[Records contained in a dataset]
========

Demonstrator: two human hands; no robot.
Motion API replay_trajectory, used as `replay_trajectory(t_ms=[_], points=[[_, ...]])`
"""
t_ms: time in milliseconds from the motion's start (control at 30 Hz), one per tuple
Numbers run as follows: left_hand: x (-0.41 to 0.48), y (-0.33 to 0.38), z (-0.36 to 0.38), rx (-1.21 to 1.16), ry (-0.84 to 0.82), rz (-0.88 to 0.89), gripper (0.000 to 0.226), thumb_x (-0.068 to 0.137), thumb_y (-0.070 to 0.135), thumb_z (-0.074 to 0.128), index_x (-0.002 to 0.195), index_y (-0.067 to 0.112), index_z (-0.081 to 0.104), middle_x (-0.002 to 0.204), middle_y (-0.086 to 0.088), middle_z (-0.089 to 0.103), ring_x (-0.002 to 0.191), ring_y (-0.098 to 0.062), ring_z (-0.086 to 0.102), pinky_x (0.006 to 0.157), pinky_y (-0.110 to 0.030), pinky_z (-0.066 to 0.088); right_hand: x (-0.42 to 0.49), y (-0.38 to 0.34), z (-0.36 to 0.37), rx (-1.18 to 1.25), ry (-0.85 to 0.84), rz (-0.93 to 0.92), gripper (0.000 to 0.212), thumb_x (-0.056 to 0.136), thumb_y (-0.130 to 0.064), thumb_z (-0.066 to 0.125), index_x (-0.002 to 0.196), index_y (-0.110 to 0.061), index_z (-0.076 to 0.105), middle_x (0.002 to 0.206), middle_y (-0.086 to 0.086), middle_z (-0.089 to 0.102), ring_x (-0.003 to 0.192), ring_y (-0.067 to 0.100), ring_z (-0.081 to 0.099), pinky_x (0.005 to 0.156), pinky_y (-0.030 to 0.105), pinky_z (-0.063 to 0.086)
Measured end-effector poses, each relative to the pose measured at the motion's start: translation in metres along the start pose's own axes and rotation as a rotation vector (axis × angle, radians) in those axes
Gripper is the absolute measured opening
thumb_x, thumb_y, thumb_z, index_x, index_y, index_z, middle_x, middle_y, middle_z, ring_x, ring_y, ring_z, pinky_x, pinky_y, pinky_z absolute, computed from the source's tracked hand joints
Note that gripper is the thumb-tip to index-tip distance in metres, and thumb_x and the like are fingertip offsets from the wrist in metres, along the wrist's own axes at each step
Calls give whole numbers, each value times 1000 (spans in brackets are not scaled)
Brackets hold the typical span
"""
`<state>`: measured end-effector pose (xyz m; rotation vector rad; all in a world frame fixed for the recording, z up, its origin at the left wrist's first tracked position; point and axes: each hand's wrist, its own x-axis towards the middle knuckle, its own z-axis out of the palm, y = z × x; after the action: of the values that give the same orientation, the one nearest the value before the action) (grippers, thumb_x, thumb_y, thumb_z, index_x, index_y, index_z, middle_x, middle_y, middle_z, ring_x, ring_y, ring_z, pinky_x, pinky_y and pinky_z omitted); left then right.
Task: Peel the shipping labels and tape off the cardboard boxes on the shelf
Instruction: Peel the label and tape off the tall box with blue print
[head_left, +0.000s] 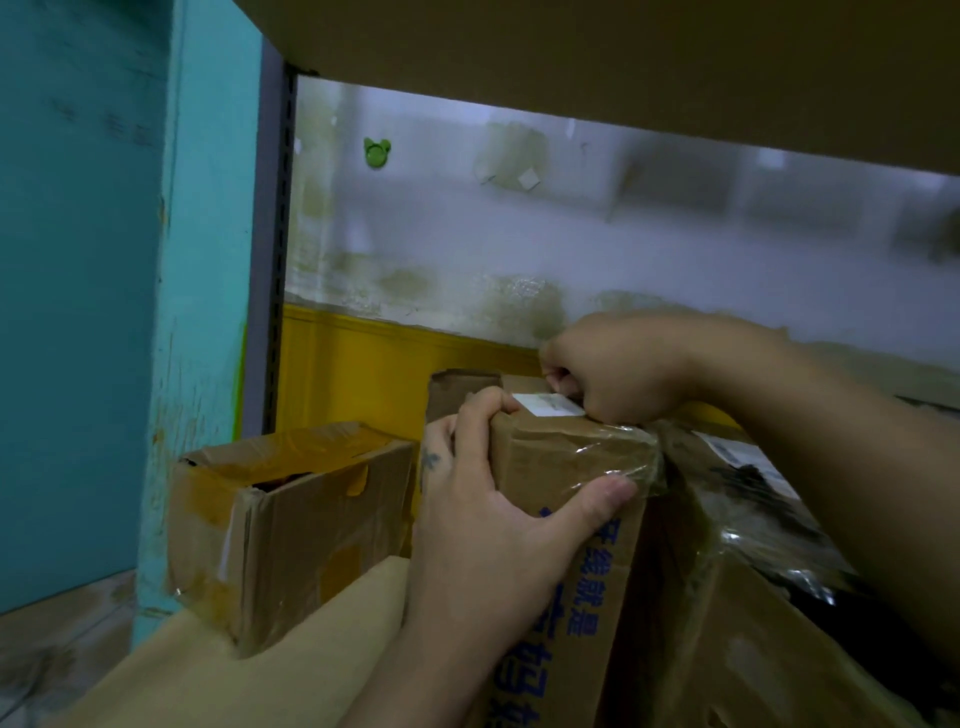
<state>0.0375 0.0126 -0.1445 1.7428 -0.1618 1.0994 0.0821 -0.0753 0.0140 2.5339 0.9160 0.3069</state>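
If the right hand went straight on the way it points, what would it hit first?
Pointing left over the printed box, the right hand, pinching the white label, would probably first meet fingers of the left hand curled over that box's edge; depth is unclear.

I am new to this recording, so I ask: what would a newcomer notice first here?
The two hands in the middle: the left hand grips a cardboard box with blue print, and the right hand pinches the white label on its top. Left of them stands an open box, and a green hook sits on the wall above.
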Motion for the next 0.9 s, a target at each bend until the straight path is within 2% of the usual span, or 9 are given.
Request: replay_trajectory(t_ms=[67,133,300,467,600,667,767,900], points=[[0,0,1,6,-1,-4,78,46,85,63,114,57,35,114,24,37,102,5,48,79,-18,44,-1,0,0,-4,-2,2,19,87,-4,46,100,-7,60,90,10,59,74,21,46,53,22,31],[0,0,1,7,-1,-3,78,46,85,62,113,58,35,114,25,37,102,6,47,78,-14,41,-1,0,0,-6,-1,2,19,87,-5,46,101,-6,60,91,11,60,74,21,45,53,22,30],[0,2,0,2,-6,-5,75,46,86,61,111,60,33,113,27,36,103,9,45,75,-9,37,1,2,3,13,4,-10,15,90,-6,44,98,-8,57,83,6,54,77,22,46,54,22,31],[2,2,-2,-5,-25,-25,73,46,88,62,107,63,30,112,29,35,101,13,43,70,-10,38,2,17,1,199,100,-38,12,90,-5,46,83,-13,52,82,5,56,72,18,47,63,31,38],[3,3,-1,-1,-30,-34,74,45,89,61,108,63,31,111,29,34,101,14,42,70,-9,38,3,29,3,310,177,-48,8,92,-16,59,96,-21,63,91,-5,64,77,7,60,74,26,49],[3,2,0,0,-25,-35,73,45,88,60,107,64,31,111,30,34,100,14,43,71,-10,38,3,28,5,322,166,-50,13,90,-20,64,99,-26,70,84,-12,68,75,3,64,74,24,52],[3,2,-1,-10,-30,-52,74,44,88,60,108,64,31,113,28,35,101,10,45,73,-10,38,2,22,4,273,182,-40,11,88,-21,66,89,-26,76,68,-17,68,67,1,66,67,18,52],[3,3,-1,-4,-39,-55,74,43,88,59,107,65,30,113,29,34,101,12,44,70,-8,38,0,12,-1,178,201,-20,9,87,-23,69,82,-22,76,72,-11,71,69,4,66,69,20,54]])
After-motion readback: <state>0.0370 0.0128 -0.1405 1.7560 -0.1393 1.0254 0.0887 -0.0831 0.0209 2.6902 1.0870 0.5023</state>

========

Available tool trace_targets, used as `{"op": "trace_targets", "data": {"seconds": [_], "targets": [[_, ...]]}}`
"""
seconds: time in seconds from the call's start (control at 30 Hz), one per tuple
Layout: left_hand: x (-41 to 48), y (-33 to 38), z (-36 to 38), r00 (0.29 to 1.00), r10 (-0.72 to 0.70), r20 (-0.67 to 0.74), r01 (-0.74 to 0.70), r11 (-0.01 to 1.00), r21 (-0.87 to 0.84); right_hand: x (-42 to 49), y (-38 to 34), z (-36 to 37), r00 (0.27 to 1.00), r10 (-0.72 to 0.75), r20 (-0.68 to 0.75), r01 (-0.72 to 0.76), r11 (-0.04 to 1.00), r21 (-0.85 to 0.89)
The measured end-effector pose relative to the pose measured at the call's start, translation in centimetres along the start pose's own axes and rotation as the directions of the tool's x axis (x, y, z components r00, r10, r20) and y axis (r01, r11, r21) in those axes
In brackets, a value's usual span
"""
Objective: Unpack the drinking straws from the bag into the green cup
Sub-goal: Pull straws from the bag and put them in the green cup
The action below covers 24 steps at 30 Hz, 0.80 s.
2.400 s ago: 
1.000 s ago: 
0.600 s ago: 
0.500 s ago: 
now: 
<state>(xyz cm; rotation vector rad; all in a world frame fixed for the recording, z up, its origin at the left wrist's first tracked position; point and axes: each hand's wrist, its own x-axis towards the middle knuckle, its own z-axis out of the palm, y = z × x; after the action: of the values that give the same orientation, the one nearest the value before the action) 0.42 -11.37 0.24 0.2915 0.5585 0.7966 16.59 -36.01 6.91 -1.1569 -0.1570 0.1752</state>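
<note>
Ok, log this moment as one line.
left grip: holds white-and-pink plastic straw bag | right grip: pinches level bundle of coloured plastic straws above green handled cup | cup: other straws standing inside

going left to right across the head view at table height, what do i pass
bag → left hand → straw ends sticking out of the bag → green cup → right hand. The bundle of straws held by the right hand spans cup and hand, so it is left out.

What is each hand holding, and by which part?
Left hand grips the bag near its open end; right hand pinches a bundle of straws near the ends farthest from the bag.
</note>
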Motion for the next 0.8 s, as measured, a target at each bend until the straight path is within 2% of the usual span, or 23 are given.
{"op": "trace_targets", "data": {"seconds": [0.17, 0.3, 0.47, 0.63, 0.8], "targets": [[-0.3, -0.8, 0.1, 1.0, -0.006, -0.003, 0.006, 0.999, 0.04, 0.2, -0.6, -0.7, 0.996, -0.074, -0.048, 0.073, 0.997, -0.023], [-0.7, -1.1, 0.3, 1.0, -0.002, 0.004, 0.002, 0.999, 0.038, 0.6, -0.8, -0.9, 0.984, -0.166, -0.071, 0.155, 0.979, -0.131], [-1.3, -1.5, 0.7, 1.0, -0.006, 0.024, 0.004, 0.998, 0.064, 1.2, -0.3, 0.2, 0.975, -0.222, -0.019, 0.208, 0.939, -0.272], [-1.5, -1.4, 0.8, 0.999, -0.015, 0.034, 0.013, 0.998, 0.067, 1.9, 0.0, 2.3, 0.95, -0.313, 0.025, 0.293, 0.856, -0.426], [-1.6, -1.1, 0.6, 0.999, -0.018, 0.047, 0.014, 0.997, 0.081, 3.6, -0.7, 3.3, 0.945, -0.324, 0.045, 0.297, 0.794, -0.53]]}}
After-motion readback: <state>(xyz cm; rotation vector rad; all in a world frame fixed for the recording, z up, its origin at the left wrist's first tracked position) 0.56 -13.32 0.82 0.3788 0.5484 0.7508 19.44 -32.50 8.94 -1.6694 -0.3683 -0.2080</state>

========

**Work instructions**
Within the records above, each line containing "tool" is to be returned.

**Solution to this exercise**
Available tool trace_targets, used as `{"op": "trace_targets", "data": {"seconds": [_], "targets": [[_, ...]]}}`
The measured end-effector pose relative to the pose measured at the call's start, translation in centimetres along the start pose's own axes and rotation as the directions of the tool's x axis (x, y, z components r00, r10, r20) and y axis (r01, r11, r21) in those axes

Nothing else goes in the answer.